Menurut Hengky, langkah yang ditempuh oleh Wakil Bupati tersebut sudah sangat tepat karena dilakukan di negara yang berlandaskan hukum. Ia meyakini keputusan tersebut tidak diambil secara gegabah.
“Langkah tersebut benar karena tidak ada yang superpower di negara ini. Ini negara hukum. Langkah hukum yang diambil Abang Ijo pasti sudah melalui proses kajian yang matang dengan mempertimbangkan sebab dan akibatnya,” ujar Hengky dalam keterangannya.

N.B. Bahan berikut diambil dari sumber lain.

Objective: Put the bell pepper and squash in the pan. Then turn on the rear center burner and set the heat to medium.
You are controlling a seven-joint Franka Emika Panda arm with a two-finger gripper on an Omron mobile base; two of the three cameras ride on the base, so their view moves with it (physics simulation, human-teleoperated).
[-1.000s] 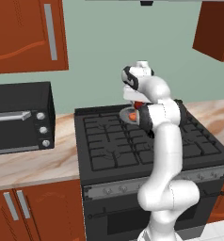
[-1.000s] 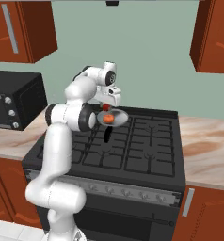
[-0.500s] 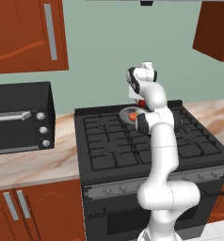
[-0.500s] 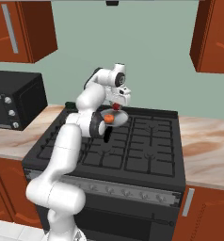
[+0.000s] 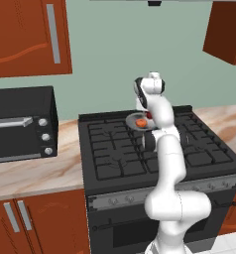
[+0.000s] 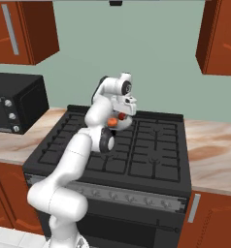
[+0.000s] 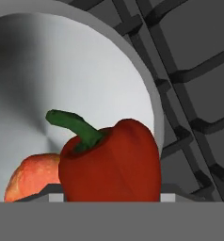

Hengky menilai, saat ini masih banyak masyarakat yang memilih diam ketika haknya dirampas atau dirugikan. Ia berharap keberanian Wakil Bupati Purwakarta dapat menjadi preseden baik bagi masyarakat luas. Ia pun mengajak siapa saja yang pernah dirugikan secara materiel untuk tidak takut mengambil langkah serupa.
Baca Juga : UPI Purwakarta Latih Guru SD dalam Konseling Moral
Lebih lanjut, Hengky menyoroti ironi di balik polemik ini. Ia sangat menyayangkan dugaan adanya utang dengan nilai fantastis yang menyeret nama Bupati Purwakarta, mengingat yang bersangkutan tercatat sebagai bupati terkaya ketiga di Jawa Barat.
“Kita harus mengingatkan siapa pun terhadap utangnya, karena itu adalah kewajiban yang harus diselesaikan. Jangan sampai karena memiliki kedekatan dengan Gubernur Jawa Barat lantas menjadi lupa atas apa yang menjadi kewajibannya,” tegasnya.
Menutup pernyataannya, Hengky menaruh harapan besar agar konflik hukum antara dua pucuk pimpinan di Purwakarta ini murni merupakan urusan penyelesaian hak dan kewajiban, tanpa adanya campur tangan dari pihak lain.
“Besar harapan saya tidak ada keterkaitan Gubernur Jawa Barat atas gugatan yang dilakukan oleh Wakil Bupati kepada Bupati Purwakarta tersebut. Terlepas dari adanya perjanjian politik dan lain-lain, utang tetaplah utang,” pungkas Hengky.